Features of the new primary curriculum

Curriculum aims

The National Curriculum has three broad aims. It should enable all young people to become:

  • successful learners who enjoy learning, make progress and achieve 

  • confident individuals who are able to live safe, healthy and fulfilling lives 

  • responsible citizens who make a positive contribution to society.

These aims should inform all aspects of teaching and learning and be the starting point for curriculum design.

Find out more about the curriculum aims

Essentials for learning and life

The essentials for learning and life describe the skills, attitudes and dispositions that children need to become well-rounded individuals and lifelong learners. They include literacy, numeracy and ICT capability, learning and thinking skills, and personal, social and emotional skills.
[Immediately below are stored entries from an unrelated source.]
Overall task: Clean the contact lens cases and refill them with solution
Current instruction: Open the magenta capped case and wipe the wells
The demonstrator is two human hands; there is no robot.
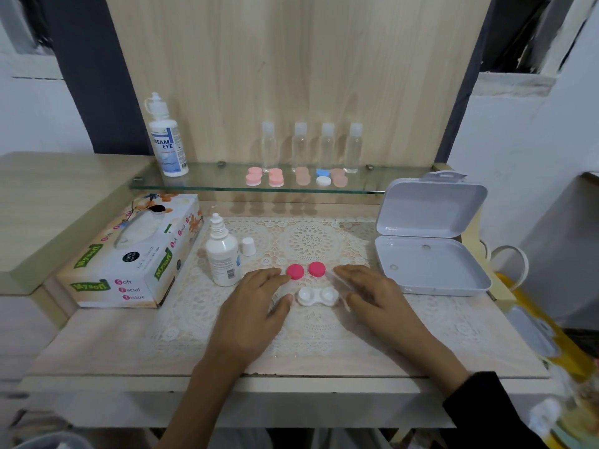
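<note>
A white contact lens case (318,296) lies uncapped on the lace mat (311,241), both wells showing. Its two pink caps (306,270) sit side by side just behind it. My left hand (259,303) rests flat on the mat to the left of the case, fingers straight, fingertips close to the left cap. My right hand (372,294) rests flat to the right of the case, holding nothing. A small white solution bottle (223,254) stands uncapped left of my left hand, its white cap (249,246) beside it.
A tissue box (129,254) lies at the left. An open grey plastic box (431,238) sits at the right. On the glass shelf (194,186) behind stand a large solution bottle (167,140), several clear bottles (312,147) and several lens cases (298,178).
</note>
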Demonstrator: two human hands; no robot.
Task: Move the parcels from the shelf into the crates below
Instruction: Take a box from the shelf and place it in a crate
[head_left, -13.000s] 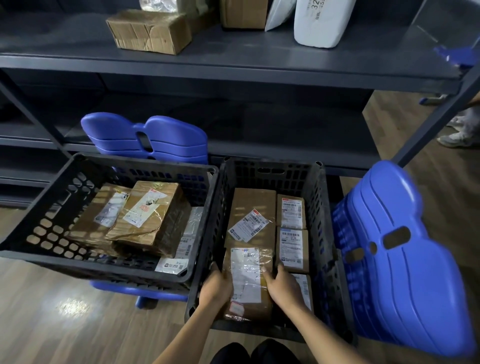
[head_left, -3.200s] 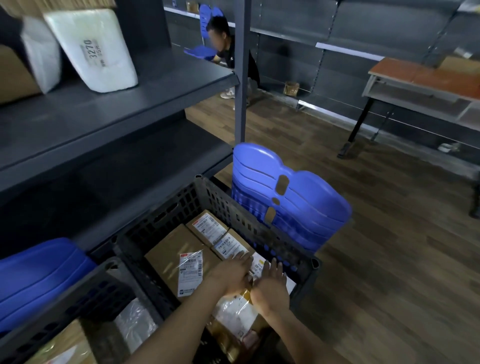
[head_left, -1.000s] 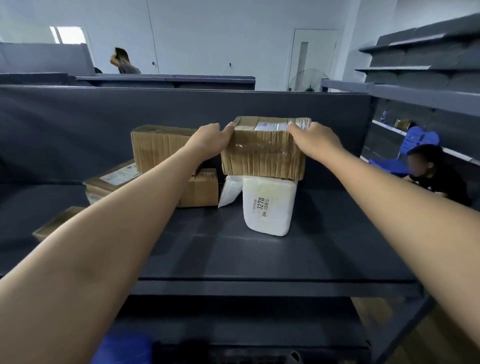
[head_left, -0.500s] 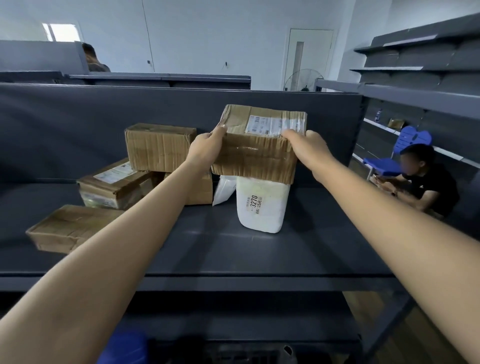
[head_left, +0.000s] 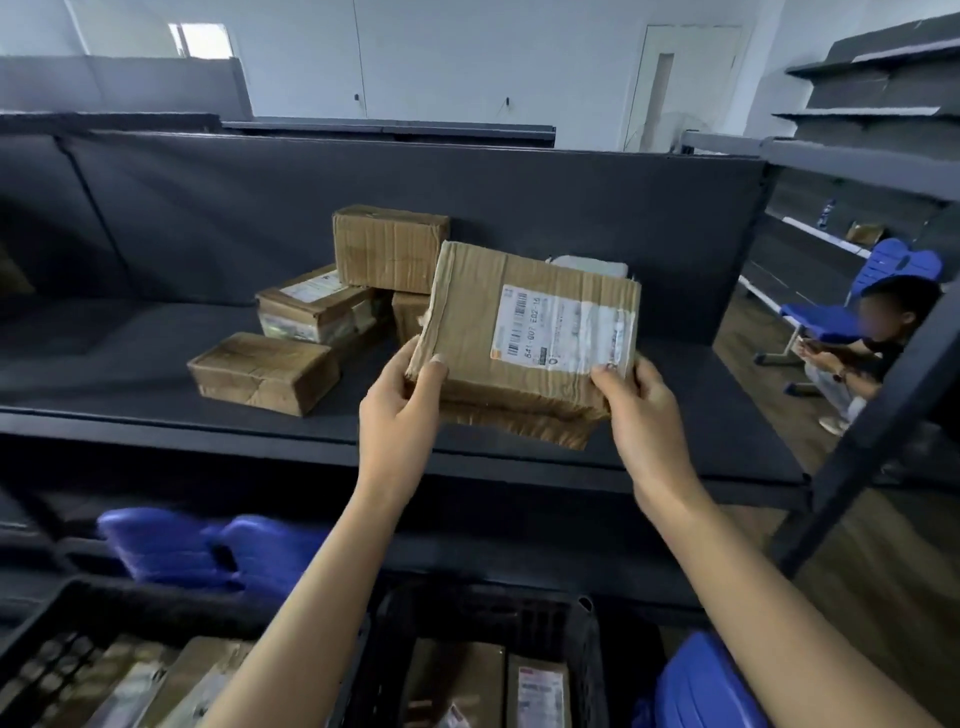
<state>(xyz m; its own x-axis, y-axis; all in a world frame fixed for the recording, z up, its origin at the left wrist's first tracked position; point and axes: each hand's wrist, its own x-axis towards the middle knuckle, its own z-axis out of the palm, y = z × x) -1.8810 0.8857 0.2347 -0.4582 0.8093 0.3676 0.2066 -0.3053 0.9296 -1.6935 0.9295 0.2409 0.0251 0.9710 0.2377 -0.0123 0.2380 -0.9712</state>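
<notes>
Under the shelf (head_left: 104, 364), at its left end, I see the left crate (head_left: 47, 660) with taped boxes lying in it, too blurred to count. Behind it, also under the shelf, stands the left chair (head_left: 171, 551), which is blue.

On the shelf, left of its middle, a flat box (head_left: 265, 371) lies nearest the front edge. Behind it sits a labelled box (head_left: 317, 306). A top box (head_left: 389, 247) rests on the pile, close to the shelf's back panel. A small box (head_left: 408, 312) shows just beneath it.

My left hand (head_left: 397, 415) grips the parcel (head_left: 519, 338) at its lower left corner, with the thumb on the front face and the fingers curled underneath. The parcel is off the shelf, held in the air above the front edge near the shelf's middle. It is tilted so its white label faces me. My right hand (head_left: 641, 410) clamps the lower right corner, with the thumb pressed on the end of the label. Over the parcel's top edge, a white bag (head_left: 592, 266) shows at the back of the shelf.

Under the shelf, directly below the parcel, the right crate (head_left: 483, 608) holds labelled boxes laid flat. The right chair (head_left: 711, 686), also blue, is under the shelf's right end. Beyond that end, a person (head_left: 878, 353) sits low near the floor.
</notes>
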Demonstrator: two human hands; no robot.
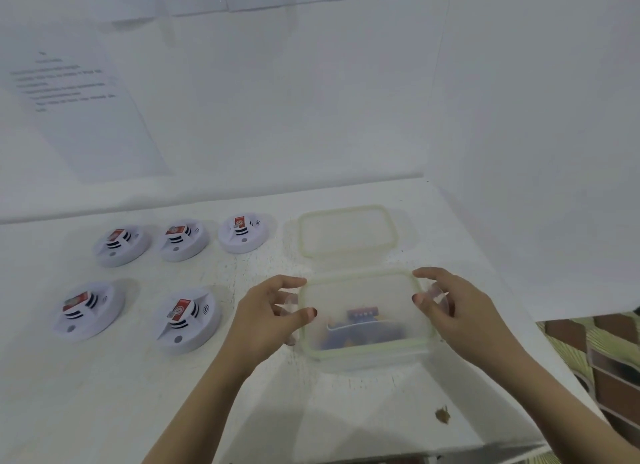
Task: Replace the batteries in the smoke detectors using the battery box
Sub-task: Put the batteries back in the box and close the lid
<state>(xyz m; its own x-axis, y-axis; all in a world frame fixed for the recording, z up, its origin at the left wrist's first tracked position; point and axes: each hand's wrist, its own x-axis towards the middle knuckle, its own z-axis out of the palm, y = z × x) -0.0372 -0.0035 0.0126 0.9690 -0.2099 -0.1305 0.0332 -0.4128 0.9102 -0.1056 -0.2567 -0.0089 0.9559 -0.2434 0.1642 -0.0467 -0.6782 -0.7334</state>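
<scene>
Five detectors (pixel 180 319) at left, one lid (pixel 346 231) far, our left hand (pixel 266 321) and right hand (pixel 457 311), fingers curled, on one box's (pixel 363 290) sides.

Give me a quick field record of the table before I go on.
detectors: five smoke detectors in two rows, left of box, red battery on each
battery box: lid on, batteries dimly visible inside
left hand: at box's left edge, grip unclear
right hand: at its right edge, grip unclear
behind box: second clear lid or container, cannot tell which
</scene>
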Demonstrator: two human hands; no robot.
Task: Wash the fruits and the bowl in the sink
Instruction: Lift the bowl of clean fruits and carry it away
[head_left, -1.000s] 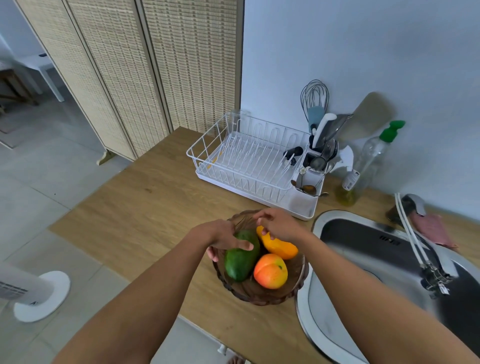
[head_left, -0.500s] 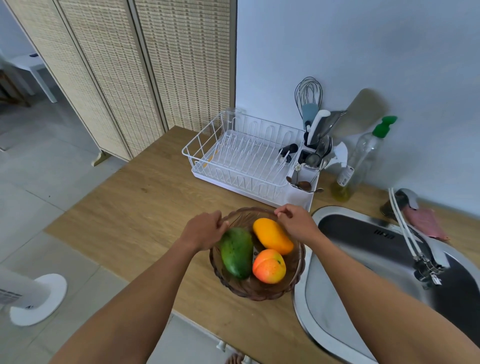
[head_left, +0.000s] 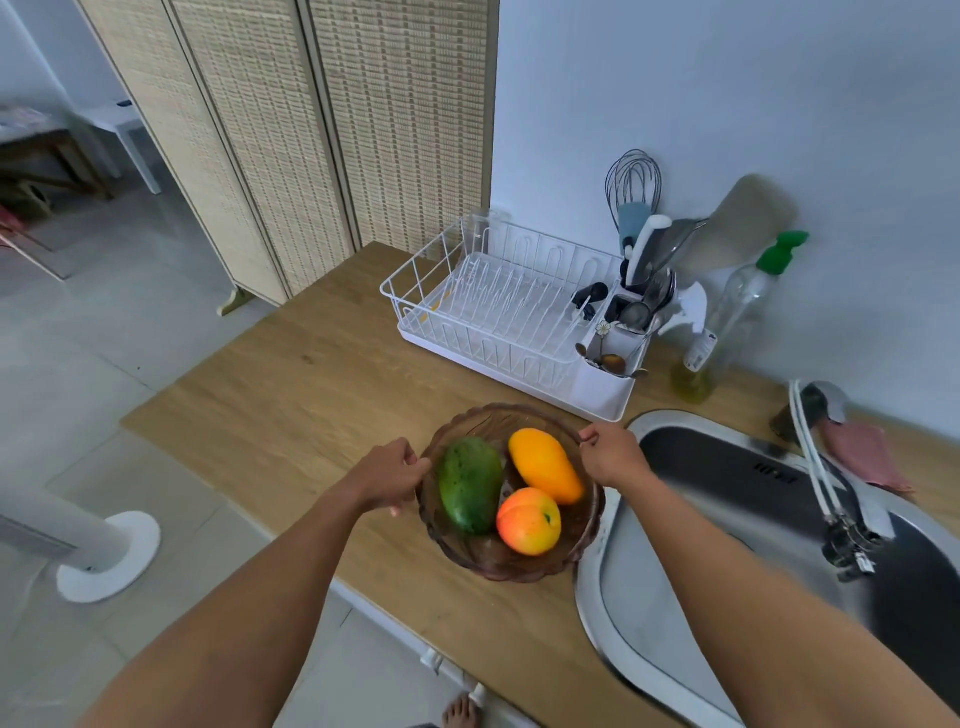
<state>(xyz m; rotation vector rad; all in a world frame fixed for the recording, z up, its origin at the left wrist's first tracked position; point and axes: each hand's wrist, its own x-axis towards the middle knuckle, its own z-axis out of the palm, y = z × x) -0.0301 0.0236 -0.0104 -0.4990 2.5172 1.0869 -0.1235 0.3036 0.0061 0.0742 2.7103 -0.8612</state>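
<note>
Our left hand grips the left rim of the brown bowl with curled fingers, and our right hand pinches the right rim. The bowl is over the wooden counter, just beside the sink. It holds a green mango, a yellow mango and an orange-red fruit. A white dish rack stands behind.

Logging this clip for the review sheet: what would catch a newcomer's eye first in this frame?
A brown scalloped glass bowl near the wooden countertop's front edge holds a green mango, a yellow-orange mango and a round orange-red fruit. The left hand and right hand grip its rim on opposite sides. A stainless steel sink lies right of it, a white wire dish rack behind.
</note>
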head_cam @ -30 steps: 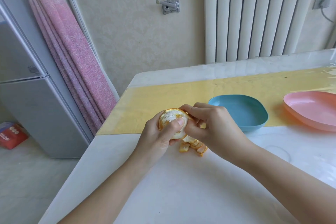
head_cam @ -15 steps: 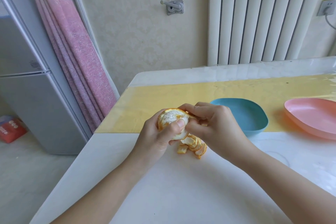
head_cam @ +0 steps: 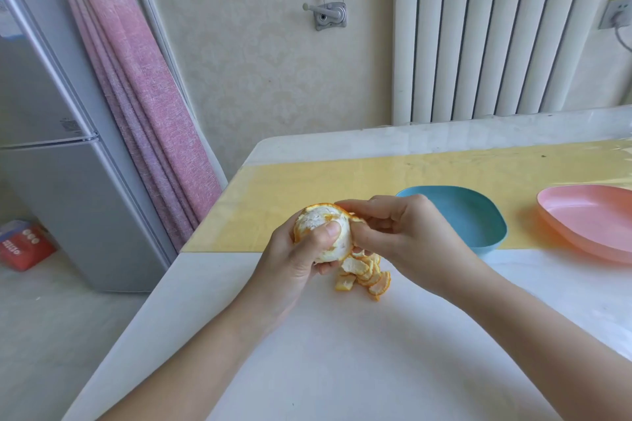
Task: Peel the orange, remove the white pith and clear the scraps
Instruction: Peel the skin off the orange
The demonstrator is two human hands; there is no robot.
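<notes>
Fridge (head_cam: pixel 68 181) and curtain (head_cam: pixel 147 106) are standing well off to the left of every finger, the pink cloth hanging between the grey fridge and the table (head_cam: pixel 307 352), and a red box (head_cam: pixel 24 244) is lying on the floor by the fridge's foot.

Over the white tabletop the left hand (head_cam: pixel 294 260) is gripping the orange (head_cam: pixel 321 219). Its fingers are curling round the far and under sides of the fruit while its thumb (head_cam: pixel 330 232) is pressing flat on the near face, so the hand is clamping the fruit firmly. The orange is showing mostly white pith, with a band of rind running along its top and left edge.

From the right, the right hand (head_cam: pixel 407 236) is meeting the fruit. Its thumb and forefinger are pinching together on the rind at the upper right edge, and its other fingers are curling loosely below them. Just under those fingertips a coiled strip of peel (head_cam: pixel 367 275) is trailing down from the fruit's lower right, its end lying on the table; whether it is attached cannot be told.

Just beyond the right hand's knuckles a blue dish (head_cam: pixel 478 215) is sitting at the near edge of a yellow mat (head_cam: pixel 307 188). Further right of the fingers, apart from the blue one, a pink dish (head_cam: pixel 588 215) is lying across the same edge. A white radiator (head_cam: pixel 478 27) is standing against the wall behind them.
</notes>
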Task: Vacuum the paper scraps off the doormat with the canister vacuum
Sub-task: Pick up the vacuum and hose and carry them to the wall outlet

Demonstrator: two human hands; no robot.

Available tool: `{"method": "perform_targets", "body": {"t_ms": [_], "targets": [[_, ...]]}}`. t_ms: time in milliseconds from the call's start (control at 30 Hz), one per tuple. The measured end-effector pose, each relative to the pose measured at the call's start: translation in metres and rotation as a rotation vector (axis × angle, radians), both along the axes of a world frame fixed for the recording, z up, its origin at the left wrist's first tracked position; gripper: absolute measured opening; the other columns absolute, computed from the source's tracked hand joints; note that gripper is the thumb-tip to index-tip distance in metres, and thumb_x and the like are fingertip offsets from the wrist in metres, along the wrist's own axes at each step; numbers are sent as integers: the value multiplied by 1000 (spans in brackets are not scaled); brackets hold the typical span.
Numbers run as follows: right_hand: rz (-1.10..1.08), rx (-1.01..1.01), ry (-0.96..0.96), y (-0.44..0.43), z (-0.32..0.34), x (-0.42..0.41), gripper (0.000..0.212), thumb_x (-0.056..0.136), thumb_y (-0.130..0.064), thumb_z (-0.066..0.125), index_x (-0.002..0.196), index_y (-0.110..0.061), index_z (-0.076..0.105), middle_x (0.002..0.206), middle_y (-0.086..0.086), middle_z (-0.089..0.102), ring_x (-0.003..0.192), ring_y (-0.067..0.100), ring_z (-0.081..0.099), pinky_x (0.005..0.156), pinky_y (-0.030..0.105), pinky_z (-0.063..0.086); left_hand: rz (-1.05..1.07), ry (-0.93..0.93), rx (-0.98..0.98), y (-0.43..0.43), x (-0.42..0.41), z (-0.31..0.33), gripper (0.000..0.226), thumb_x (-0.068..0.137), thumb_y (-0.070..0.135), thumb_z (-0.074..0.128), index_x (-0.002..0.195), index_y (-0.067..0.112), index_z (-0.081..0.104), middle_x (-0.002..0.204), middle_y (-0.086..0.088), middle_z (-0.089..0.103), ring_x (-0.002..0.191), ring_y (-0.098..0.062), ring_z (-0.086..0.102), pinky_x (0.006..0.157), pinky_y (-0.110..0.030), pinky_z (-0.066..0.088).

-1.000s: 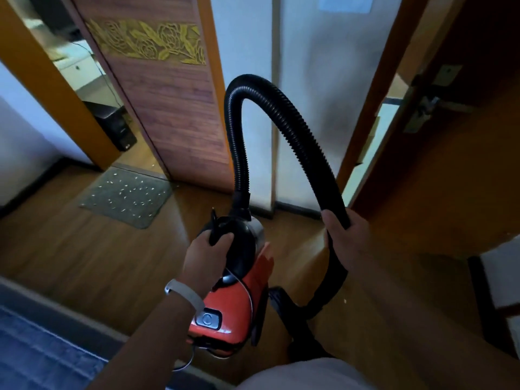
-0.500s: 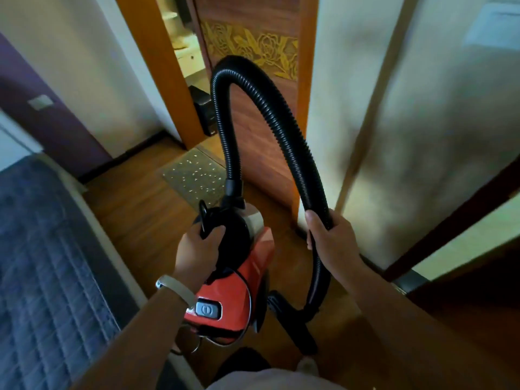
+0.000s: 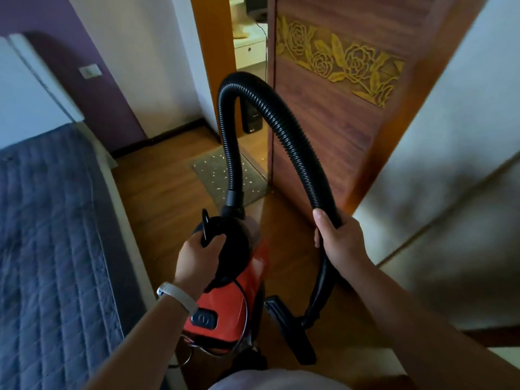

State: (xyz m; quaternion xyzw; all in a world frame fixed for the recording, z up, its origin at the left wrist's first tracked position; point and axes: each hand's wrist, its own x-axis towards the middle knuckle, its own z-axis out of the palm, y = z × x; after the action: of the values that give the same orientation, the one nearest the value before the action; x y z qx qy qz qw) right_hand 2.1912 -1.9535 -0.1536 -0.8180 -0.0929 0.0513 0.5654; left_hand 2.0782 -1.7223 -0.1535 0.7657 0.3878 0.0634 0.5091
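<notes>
I carry a red and black canister vacuum [image 3: 225, 308] off the floor, my left hand [image 3: 198, 256] shut on its black top handle. My right hand [image 3: 337, 239] grips the ribbed black hose [image 3: 284, 130], which arches up from the canister and comes down to a black nozzle [image 3: 289, 330] hanging low beside the canister. Ahead on the wooden floor, in front of the doorway, lies a grey doormat [image 3: 213, 175] sprinkled with several small white paper scraps [image 3: 218, 171]. The hose crosses in front of part of the mat.
A bed with a blue quilted cover [image 3: 47, 249] fills the left side. A wooden door with carved gold roses [image 3: 332, 80] stands open to the right of the mat. A black box [image 3: 251, 119] sits beyond the doorway. A pale wall [image 3: 450, 164] runs along the right.
The view has swung left and moved closer to the doormat, bringing the bed further into view. Both hands keep the same grips on the vacuum handle and hose.
</notes>
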Motion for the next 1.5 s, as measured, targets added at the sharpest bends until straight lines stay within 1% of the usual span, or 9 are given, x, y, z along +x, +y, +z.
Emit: {"method": "perform_targets", "body": {"t_ms": [233,333,500,600,767,1033,1233,1333,1500], "targets": [[40,-50,-33,113,20,72,65,74,-76,45,55,-15,58,49,-1,61,47,11,60,52,17,44,50,-51,-30,106,61,8,11,93,32,59,87,22,59,72,-8,65,57,-22,61,53,-35,52],[27,-78,-75,151,28,104,68,75,-76,44,54,-13,60,54,4,64,49,14,62,55,25,46,86,-75,-31,144,82,15,13,93,31,60,87,20,60,77,-10,67,62,-25,65,56,-38,56],[85,2,-144,205,36,153,68,77,-71,47,51,-9,57,51,8,61,45,14,58,48,15,42,178,-106,-9,194,109,21,13,92,29,61,86,17,63,73,-5,66,63,-21,64,51,-32,53],[120,36,-149,237,31,181,63,78,-68,49,51,-11,57,49,6,60,45,17,58,48,17,42,244,-99,-25,220,129,17,16,91,30,62,85,15,64,65,-2,62,57,-21,60,52,-36,50],[206,129,-125,294,13,237,51,80,-57,53,58,-12,56,45,1,56,42,12,54,47,16,41,317,-56,-53,257,169,6,17,91,30,63,85,14,64,62,0,58,50,-16,54,45,-28,42],[346,156,-52,378,2,356,40,84,-45,57,62,-12,57,45,-1,56,40,6,52,45,15,39,456,-19,-78,312,267,1,16,90,31,64,89,15,64,65,-4,59,53,-19,55,47,-30,43],[446,146,-7,436,4,425,49,78,-59,54,61,-13,58,48,-2,58,42,9,54,45,19,42,531,-50,-45,349,325,7,17,90,30,64,83,15,63,63,-2,59,53,-20,55,47,-29,43],[526,168,-18,461,10,443,56,76,-58,54,64,-4,58,47,-3,57,40,7,52,42,18,40,573,-59,-43,368,341,15,17,91,31,63,84,15,64,65,-3,60,53,-19,56,46,-28,44],[552,167,-9,511,14,473,53,75,-58,56,64,-6,59,48,-4,57,42,9,52,44,19,40,645,-78,-101,410,361,16,17,90,31,64,87,15,65,64,-3,59,50,-18,55,44,-28,43]]}}
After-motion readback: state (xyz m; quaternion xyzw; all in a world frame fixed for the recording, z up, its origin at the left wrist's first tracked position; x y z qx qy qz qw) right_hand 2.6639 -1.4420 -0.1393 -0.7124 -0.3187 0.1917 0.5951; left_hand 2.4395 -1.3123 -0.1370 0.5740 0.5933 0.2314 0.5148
Find out more about the essentials for learning and life

Six areas of learning and RE

The areas of learning capture the essential knowledge, key skills and understanding that children need to develop as they progress through their primary years.

There are six areas of learning:

Understanding the arts
Developing creativity and imagination

Understanding English, communication and languages
Developing communication and language skills 

Historical, geographical and social understanding
Understanding how the past shapes the present and the future and how people, places and environments are interconnected

Mathematical understanding
Understanding mathematics and its use in everyday life

Understanding physical development, health and wellbeing
Understanding what makes a healthy, active and fulfilling life 

Scientific and technological understanding
Understanding the natural and made worlds and the relationship between science and technology.

Religious education is a statutory subject with a non-statutory programme of learning in the new primary curriculum. The Education Act 1996 requires schools to offer religious education to all children, unless their parents withdraw them from the provision.  All schools, other than voluntary-aided schools and those of a religious character, must teach RE according to the locally agreed syllabus.

Find out more about the six areas of learning and re

Languages and other new requirements

The new curriculum introduces a statutory requirement for all children to learn a modern foreign language from the age of seven. Dance, drama and citizenship also become part of the statutory curriculum through the new areas of learning.

Inclusion

The curriculum should provide relevant and challenging learning to all children. It should follow the three principles set out in Including all learners.

Find out more about the inclusion

Health and safety

If children are working with tools, equipment and materials on practical activities, sometimes in unfamiliar places, they will need to be taught about hazards and risks. They should know how to spot hazards, assess risks and be able to manage them. They should also know what to do to protect the health and safety of themselves and others when they are working in particular environments.